**Assignment**
Among the lines of the material below, count those holding "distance". Report the number by itself.

**Supplied material**
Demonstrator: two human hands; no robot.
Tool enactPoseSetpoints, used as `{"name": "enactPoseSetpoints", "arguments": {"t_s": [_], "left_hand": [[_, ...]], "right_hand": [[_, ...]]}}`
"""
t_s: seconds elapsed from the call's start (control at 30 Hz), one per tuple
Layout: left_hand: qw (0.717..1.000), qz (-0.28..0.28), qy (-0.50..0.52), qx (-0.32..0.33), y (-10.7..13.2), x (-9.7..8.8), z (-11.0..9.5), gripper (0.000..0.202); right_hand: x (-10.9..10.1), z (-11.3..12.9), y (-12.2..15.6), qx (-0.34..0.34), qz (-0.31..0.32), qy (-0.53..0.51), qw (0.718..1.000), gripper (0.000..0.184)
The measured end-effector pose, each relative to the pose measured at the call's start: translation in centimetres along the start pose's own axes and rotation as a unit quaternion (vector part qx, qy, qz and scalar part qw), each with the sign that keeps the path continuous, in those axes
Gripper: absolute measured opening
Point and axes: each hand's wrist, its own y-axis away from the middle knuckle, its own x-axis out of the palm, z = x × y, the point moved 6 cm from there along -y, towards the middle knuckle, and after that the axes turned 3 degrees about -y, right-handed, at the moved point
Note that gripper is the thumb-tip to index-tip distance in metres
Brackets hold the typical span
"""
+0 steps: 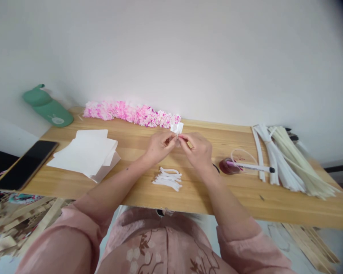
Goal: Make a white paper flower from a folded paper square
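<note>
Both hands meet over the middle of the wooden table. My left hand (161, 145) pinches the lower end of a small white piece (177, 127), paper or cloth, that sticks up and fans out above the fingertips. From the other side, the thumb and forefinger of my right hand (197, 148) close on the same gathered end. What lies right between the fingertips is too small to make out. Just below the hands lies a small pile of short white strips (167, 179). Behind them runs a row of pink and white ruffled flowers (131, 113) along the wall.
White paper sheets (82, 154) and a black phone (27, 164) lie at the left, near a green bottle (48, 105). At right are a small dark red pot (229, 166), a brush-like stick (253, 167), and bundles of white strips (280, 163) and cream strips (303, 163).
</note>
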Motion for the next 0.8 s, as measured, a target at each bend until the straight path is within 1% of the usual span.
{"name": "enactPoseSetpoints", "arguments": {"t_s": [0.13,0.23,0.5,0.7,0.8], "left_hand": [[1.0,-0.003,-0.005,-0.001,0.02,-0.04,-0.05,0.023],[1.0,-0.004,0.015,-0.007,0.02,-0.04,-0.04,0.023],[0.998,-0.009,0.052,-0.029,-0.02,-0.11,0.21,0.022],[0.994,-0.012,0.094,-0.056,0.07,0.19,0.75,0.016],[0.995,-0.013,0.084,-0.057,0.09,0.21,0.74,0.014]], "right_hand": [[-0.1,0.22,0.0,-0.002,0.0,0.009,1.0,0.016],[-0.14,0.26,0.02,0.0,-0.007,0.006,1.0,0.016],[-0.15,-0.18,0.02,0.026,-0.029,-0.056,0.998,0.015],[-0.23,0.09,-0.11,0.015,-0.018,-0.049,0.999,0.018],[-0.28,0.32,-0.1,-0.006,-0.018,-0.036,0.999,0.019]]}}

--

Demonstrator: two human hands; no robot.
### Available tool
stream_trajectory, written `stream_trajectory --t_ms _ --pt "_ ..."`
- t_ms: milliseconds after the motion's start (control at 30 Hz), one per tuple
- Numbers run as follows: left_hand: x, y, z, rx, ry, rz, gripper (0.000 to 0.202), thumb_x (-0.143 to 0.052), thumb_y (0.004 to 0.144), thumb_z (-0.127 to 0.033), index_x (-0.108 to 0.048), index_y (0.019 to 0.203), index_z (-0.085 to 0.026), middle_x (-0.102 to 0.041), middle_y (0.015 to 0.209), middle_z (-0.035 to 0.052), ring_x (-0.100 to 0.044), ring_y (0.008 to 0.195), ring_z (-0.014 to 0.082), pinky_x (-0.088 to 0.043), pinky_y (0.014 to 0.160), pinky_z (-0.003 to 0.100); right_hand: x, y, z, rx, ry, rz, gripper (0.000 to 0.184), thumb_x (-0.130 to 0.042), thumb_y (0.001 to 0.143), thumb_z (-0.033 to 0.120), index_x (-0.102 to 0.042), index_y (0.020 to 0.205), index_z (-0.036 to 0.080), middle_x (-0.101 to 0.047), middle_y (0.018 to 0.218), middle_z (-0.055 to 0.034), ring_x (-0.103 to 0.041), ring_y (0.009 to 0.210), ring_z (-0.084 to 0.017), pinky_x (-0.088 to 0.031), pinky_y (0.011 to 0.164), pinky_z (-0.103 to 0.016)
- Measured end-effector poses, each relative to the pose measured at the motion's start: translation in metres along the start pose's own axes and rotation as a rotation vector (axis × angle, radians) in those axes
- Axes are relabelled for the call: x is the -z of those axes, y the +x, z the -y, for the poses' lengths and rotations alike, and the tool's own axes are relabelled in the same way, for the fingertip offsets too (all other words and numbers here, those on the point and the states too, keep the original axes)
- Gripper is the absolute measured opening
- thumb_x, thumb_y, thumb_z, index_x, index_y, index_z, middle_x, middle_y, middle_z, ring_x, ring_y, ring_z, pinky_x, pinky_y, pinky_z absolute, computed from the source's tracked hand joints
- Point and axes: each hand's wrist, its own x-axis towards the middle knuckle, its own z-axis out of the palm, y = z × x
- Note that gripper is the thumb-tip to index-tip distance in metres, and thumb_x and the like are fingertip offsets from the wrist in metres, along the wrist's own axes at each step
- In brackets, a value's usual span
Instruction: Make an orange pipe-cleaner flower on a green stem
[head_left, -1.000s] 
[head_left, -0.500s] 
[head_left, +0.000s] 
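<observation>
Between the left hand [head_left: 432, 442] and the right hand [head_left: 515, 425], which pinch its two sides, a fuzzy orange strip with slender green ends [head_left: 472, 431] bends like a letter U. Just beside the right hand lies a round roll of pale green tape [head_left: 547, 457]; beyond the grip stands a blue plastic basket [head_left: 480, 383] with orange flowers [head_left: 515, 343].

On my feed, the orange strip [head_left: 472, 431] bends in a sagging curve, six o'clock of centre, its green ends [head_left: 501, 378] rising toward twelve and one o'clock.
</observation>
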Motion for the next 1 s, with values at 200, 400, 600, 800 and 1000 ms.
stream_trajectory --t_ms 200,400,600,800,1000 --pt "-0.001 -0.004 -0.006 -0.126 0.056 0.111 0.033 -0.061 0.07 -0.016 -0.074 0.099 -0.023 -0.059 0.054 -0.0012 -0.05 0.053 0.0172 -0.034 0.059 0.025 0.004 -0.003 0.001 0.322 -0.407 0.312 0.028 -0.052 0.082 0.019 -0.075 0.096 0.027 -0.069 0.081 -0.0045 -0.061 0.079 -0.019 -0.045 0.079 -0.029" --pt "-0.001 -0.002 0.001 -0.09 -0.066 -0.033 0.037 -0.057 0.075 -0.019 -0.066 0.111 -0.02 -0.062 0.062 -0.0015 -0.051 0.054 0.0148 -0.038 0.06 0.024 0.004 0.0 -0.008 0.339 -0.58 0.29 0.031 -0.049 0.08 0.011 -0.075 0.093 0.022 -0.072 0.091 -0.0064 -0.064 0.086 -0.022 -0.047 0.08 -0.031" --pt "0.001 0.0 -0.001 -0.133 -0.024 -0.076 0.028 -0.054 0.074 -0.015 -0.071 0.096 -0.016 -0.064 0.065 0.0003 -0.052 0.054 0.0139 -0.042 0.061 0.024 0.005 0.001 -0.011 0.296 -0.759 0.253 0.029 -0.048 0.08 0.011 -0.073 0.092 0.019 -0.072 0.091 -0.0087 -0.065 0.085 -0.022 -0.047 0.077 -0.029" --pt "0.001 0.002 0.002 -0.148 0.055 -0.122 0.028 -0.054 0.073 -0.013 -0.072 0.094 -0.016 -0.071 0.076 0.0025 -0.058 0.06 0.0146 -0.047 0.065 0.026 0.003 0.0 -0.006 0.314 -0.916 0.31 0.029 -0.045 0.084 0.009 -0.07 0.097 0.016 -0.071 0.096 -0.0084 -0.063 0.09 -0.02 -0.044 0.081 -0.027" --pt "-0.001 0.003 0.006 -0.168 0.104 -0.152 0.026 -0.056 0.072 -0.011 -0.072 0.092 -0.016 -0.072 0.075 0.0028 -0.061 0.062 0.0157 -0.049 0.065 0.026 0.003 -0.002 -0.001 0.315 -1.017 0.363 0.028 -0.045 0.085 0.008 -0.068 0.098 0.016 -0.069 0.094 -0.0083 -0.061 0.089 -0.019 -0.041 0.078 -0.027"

**Output of the task**
2